**Exercise goal**. Read through the lines below for the string "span" and copy each one that has it.

**Stored data**.
* * *
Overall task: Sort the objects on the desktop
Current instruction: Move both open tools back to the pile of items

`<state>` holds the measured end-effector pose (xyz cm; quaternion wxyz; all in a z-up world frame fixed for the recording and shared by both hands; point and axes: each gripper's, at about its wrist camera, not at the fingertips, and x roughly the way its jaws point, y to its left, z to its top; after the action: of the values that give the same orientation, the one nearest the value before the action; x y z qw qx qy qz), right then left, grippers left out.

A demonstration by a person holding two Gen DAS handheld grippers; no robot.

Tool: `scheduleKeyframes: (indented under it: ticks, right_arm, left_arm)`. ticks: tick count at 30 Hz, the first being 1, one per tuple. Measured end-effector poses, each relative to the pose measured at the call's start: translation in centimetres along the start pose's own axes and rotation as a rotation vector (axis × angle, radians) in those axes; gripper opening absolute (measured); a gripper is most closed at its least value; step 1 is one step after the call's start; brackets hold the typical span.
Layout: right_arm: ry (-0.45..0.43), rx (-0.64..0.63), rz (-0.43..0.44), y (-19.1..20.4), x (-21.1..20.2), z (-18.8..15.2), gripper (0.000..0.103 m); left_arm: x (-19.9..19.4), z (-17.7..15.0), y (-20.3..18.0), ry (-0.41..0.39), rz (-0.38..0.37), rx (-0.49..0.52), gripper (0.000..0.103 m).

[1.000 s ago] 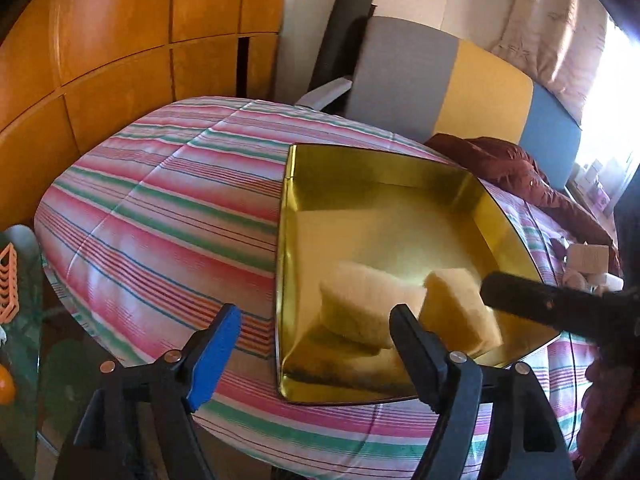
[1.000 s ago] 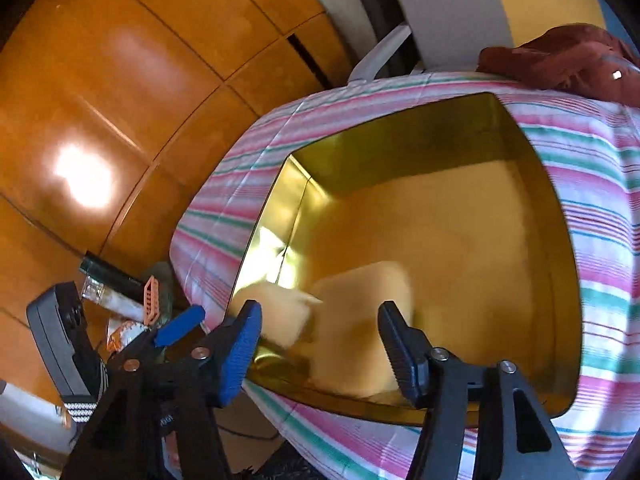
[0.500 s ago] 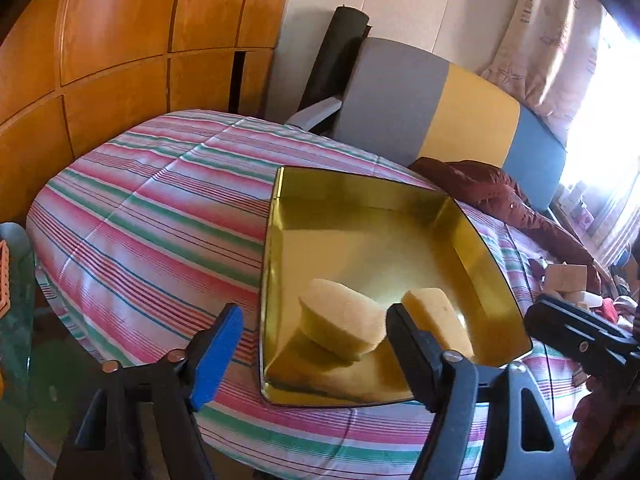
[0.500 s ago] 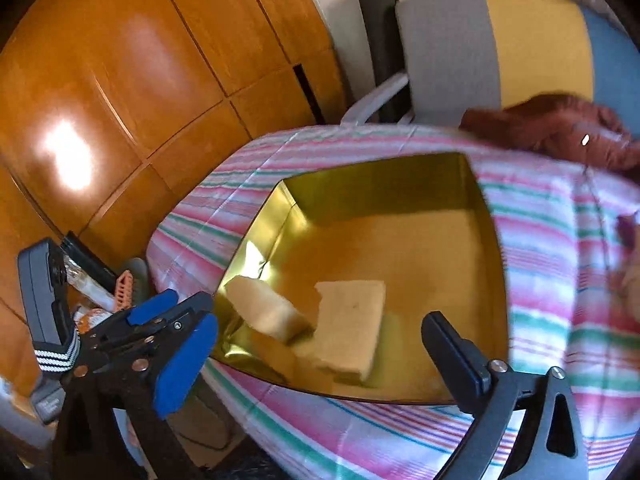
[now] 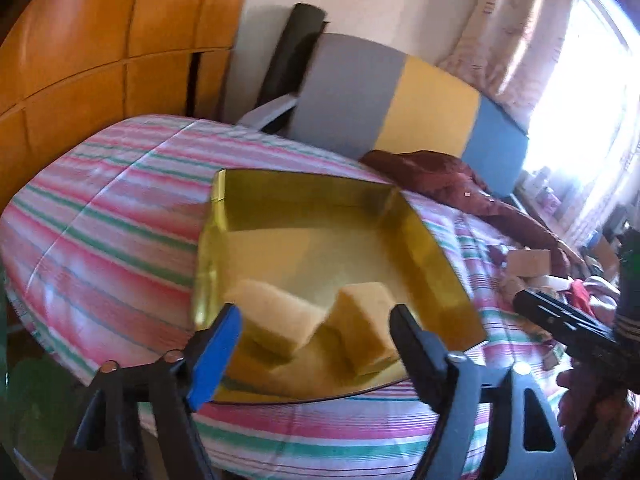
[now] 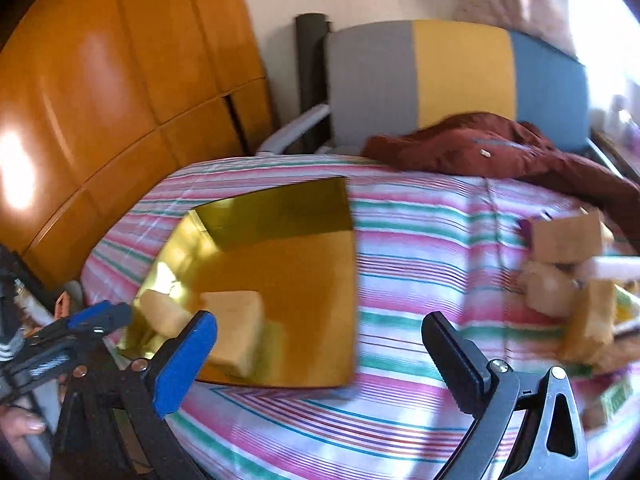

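A shiny gold tray [image 5: 432,252] [image 6: 280,208] lies on the striped tablecloth. Two pale yellow sponges [image 5: 276,320] [image 5: 366,320] lie in its near corner; they also show in the right wrist view [image 6: 236,328] [image 6: 160,314]. My left gripper [image 5: 316,332] is open and empty, just in front of the tray's near edge. My right gripper [image 6: 320,340] is open and empty, above the cloth at the tray's right edge. A pile of small boxes and blocks [image 6: 568,264] lies on the cloth to the right; it also shows in the left wrist view [image 5: 528,264].
A dark red cloth [image 6: 480,144] lies at the table's far side against a grey, yellow and blue chair back [image 6: 440,72]. Orange wood panels [image 6: 100,100] stand at the left. Bare striped cloth [image 6: 420,240] lies between tray and pile.
My right gripper has let go of a sponge in the tray, opened wide, pulled back and swung right towards the pile. My left gripper stayed open near the tray's front edge.
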<state>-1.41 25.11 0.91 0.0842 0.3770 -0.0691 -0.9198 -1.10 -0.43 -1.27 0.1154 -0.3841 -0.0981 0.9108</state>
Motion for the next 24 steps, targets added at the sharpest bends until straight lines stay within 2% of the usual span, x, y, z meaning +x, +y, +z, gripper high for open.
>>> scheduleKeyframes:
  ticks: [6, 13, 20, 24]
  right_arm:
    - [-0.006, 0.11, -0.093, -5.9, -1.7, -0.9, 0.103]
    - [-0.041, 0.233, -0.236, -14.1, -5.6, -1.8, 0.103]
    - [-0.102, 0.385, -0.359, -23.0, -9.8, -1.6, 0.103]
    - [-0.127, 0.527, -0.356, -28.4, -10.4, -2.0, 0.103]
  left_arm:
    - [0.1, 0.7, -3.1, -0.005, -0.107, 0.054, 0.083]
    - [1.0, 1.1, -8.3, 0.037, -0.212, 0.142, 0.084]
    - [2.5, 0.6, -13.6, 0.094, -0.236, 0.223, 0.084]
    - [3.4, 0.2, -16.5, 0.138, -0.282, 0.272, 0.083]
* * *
**Written answer**.
Tool: `scheduleKeyframes: (indented under it: ticks, right_arm, left_arm)`. ticks: tick count at 30 Hz, the first being 1, one per tuple. Measured end-effector poses, each relative to the pose measured at the call's start: translation in centimetres along the start pose's own axes and rotation as a rotation vector (axis × angle, radians) in those axes; gripper opening absolute (measured); a gripper is most closed at its least value; step 1 is one step after the call's start; brackets hold the typical span.
Motion for the next 24 steps, targets added at the sharpest bends until straight lines stay within 2% of the usual span, x, y, z meaning +x, +y, +z, gripper high for open.

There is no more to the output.